Task description -
Using the records below, report how many lines include "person", and give no more than the number.

The input -
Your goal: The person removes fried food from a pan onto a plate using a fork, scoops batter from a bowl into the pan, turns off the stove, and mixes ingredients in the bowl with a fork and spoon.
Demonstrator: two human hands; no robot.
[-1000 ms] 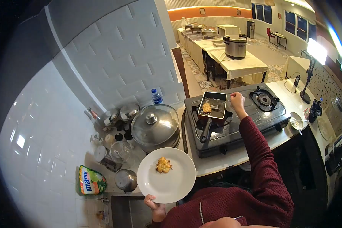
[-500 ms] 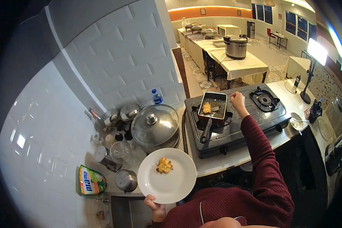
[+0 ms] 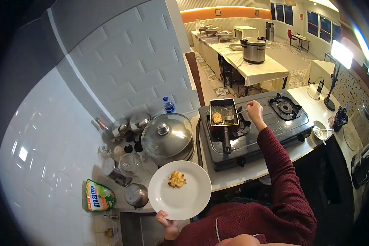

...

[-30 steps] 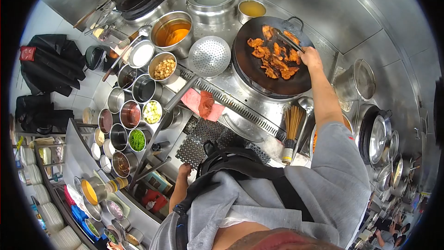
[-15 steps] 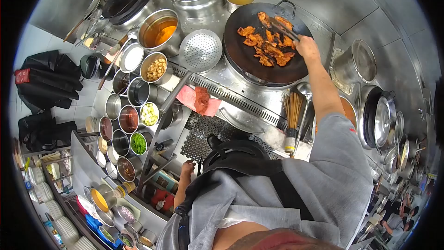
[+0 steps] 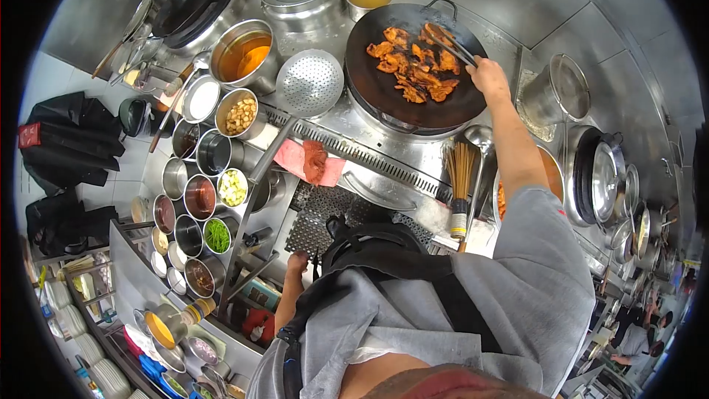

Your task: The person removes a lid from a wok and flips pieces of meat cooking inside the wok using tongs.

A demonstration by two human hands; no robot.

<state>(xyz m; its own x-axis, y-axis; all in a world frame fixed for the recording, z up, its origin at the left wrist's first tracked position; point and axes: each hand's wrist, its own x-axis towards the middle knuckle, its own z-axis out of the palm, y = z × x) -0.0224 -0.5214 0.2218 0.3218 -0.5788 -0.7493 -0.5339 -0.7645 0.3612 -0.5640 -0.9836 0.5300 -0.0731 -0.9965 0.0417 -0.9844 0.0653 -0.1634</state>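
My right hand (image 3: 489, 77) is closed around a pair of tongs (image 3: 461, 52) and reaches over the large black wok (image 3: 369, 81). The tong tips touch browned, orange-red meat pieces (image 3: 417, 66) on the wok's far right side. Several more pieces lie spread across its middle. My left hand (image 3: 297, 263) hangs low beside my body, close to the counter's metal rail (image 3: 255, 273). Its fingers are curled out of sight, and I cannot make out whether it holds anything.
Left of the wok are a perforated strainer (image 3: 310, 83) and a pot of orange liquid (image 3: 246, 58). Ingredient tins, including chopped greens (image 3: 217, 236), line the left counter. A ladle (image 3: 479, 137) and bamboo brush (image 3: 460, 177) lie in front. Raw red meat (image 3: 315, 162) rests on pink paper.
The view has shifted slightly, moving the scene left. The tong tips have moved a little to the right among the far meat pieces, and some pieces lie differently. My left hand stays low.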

Response for this exercise -
2